Records excerpted from a collection
******

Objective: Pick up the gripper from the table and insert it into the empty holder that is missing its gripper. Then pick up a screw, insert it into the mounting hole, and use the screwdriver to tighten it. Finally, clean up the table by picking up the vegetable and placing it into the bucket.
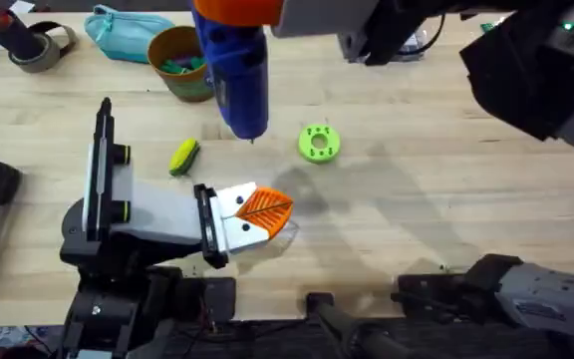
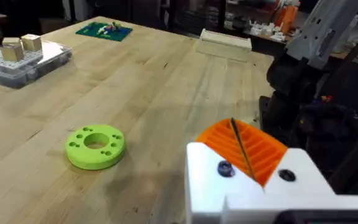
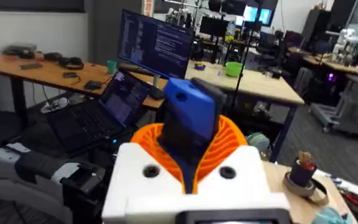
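We have the thick blue cylindrical power screwdriver [image 1: 235, 75] clamped between the right gripper's [image 3: 190, 155] orange ribbed jaws, its long axis upright and its thin metal tip pointing down at bare worktop [image 1: 417, 189]. From those jaws, the white angular plastic holder [image 1: 229, 221] with the orange ribbed fin-shaped gripper finger [image 1: 265, 208] seated in it lies below and toward the arm bases, well apart from the tip. We judge the tip must travel that way to meet a mounting hole. We cannot tell how the left gripper's [image 2: 247, 163] jaws stand. The small yellow-and-green corn-cob toy vegetable [image 1: 183, 157] lies beside the holder, the yellow-brown round bucket [image 1: 179, 62] just beyond
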Robot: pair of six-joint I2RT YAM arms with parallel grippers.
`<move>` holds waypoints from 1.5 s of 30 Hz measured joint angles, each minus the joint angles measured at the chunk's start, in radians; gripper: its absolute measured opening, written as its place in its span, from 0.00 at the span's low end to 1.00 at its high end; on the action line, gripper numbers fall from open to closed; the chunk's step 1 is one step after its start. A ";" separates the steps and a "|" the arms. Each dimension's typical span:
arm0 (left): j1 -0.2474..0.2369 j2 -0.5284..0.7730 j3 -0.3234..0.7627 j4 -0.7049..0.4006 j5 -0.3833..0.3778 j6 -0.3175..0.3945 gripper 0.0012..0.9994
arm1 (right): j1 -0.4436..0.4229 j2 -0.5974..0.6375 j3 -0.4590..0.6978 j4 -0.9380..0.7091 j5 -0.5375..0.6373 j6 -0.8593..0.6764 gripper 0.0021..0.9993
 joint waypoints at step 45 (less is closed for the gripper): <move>0.000 0.000 0.000 0.000 0.000 0.000 0.01 | 0.090 0.051 -0.041 0.075 -0.021 0.000 0.05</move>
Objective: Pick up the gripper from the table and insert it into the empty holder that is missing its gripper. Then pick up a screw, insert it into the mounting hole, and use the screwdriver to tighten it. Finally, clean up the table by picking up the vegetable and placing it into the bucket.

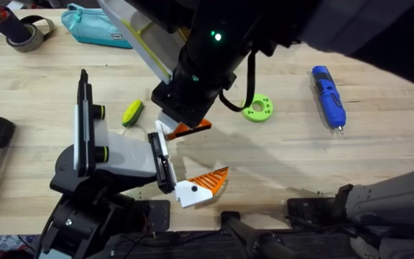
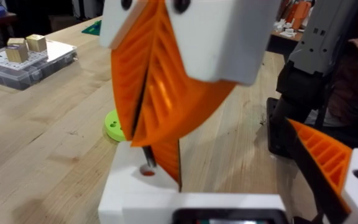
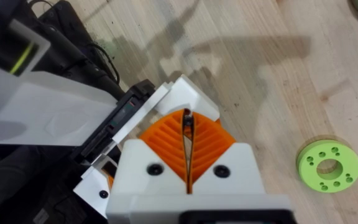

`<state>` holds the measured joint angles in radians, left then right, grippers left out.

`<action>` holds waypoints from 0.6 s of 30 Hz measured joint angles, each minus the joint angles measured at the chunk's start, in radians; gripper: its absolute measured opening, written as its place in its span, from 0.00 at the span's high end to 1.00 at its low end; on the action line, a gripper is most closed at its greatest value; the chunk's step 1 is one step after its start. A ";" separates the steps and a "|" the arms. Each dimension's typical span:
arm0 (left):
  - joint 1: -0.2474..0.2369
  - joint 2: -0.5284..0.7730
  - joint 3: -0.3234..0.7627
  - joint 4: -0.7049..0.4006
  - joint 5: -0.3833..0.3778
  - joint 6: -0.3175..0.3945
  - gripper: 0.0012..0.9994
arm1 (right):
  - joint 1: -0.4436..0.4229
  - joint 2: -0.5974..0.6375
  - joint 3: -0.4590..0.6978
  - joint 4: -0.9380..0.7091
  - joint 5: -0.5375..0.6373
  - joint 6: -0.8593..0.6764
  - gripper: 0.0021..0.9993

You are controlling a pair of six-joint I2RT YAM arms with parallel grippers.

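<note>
Gripper (image 3: 187,127) between closed right fingers (image 3: 163,146)

Right gripper (image 3: 187,180): white blocky body, two black screws showing on its face, orange ribbed pads (image 3: 207,140) fanning out beyond them. The arm behind it is showing as black housing, a green indicator light (image 1: 217,36) glowing on top, a black cable (image 1: 249,75) looping alongside. Left arm base (image 1: 85,216) is black, jointed, with thin wires trailing beside it.
</note>
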<state>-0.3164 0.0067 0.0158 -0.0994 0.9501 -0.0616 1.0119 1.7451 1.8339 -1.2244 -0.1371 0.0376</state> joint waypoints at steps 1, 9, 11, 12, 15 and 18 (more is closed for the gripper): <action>0.000 0.000 0.000 -0.001 0.000 0.000 0.01 | 0.000 0.000 0.000 0.000 0.000 0.000 0.99; 0.000 0.000 0.000 -0.001 0.000 0.000 0.01 | 0.000 0.000 0.000 0.027 0.000 -0.001 0.99; 0.000 0.000 0.000 -0.001 0.000 0.000 0.01 | 0.000 0.000 0.000 0.027 0.000 -0.001 0.99; 0.000 0.000 0.000 -0.001 0.000 0.000 0.01 | 0.000 0.000 0.000 0.026 0.001 -0.001 0.99; 0.000 0.000 0.000 -0.001 0.000 0.000 0.01 | 0.000 0.000 0.000 0.016 0.000 -0.001 0.99; 0.000 0.000 0.000 -0.001 0.000 0.000 0.01 | 0.000 0.000 0.000 0.003 0.000 -0.001 0.99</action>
<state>-0.3164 0.0063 0.0158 -0.1001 0.9497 -0.0620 1.0115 1.7451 1.8339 -1.2215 -0.1368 0.0368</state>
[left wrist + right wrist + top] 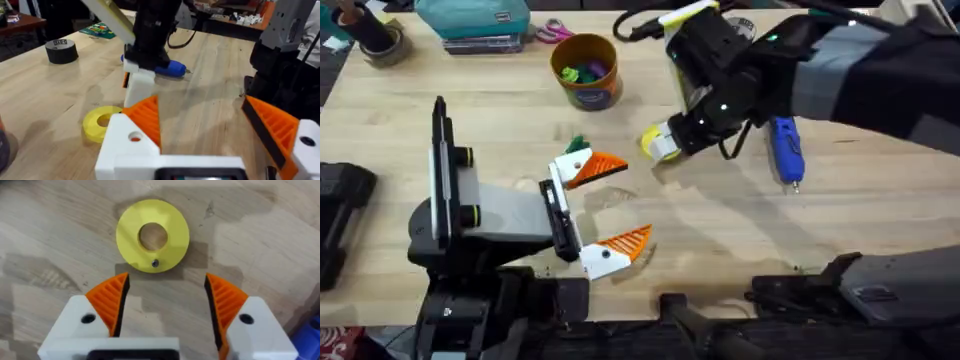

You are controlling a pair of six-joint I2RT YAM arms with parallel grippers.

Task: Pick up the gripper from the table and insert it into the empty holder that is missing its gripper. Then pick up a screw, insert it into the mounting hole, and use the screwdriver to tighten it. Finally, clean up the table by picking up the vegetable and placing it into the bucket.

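Now your left gripper [608, 207] rests low on the table [740, 240], jaws spread wide and empty; your right gripper [165, 297] hangs parted over the yellow disc [152, 235]; the bucket [586, 70] stands behind; the screwdriver [785, 150] lies right; a screw [155, 263] sits on the disc.

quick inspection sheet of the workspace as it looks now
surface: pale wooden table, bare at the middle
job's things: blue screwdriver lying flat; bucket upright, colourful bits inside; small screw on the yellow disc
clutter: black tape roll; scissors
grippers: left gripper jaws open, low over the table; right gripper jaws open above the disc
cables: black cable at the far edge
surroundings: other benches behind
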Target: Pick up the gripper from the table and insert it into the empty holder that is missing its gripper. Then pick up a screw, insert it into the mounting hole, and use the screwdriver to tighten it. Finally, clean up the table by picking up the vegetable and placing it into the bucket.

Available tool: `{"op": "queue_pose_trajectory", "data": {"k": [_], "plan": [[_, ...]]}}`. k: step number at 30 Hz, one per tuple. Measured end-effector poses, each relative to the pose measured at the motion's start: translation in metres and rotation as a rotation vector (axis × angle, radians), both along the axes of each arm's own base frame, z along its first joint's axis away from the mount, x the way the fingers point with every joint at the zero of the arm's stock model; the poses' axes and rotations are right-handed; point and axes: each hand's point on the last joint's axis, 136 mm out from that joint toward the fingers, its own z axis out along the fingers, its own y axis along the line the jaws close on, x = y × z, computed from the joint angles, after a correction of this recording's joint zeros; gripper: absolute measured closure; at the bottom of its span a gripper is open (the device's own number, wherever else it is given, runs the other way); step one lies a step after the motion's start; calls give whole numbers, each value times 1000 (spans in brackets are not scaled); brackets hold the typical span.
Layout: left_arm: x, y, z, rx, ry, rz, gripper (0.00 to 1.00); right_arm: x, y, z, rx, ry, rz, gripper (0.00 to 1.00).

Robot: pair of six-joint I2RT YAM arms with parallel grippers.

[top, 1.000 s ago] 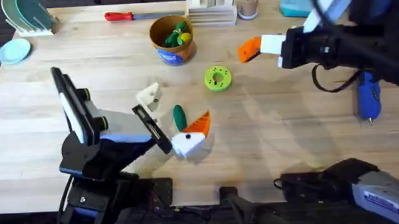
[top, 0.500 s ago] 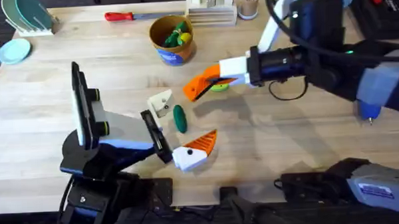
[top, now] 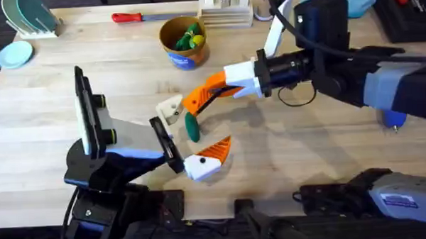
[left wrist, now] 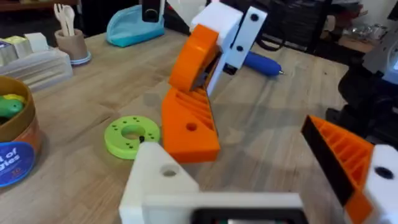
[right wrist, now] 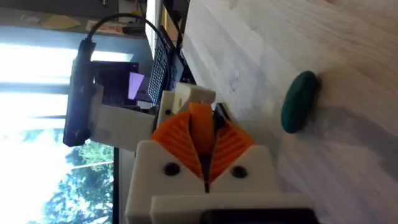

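Orange ribbed pads of the right gripper [top: 198, 100] are clamped on the gripper [right wrist: 200, 127], above the vegetable [top: 192, 126]. Left gripper [top: 204, 157] stands open, empty, beside it.

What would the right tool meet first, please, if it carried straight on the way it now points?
Probably the white holder beside the cucumber. The right tool points left and slightly down toward it, shut on the orange gripper; depth is unclear.

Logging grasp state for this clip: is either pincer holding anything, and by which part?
The right pincer clamps the gripper, the orange wedge piece, by its upper end between the ribbed pads; its wider end hangs below. The left pincer is open and holds nothing.
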Motion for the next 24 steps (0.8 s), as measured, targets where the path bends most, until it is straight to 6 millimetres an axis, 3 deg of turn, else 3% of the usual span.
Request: {"op": "queue_pose_trajectory", "data": {"k": [8,24], "plan": [[2,1,0,1,0,12,8,0,4,0,-1,28,-12,994],[23,15,0,5,-2,154,8,24,45,-19,67,124,-61,994]]}}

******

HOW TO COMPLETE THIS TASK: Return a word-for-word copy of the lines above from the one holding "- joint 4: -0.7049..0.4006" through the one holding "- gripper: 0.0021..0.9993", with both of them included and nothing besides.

TASK OUTPUT:
  - joint 4: -0.7049..0.4006
  - joint 5: -0.3833..0.3778
  - joint 6: -0.3175..0.3945
  - gripper: 0.0012..0.9994
arm1 (right):
  - joint 1: -0.4436..0.4229
  - joint 2: -0.5974..0.6375
  - joint 3: -0.4590..0.6978
  - joint 4: -0.9380..0.7091
  - joint 5: -0.5375..0.6373
  - joint 6: -0.8593..0.6764
  - gripper: 0.0021..0.9993

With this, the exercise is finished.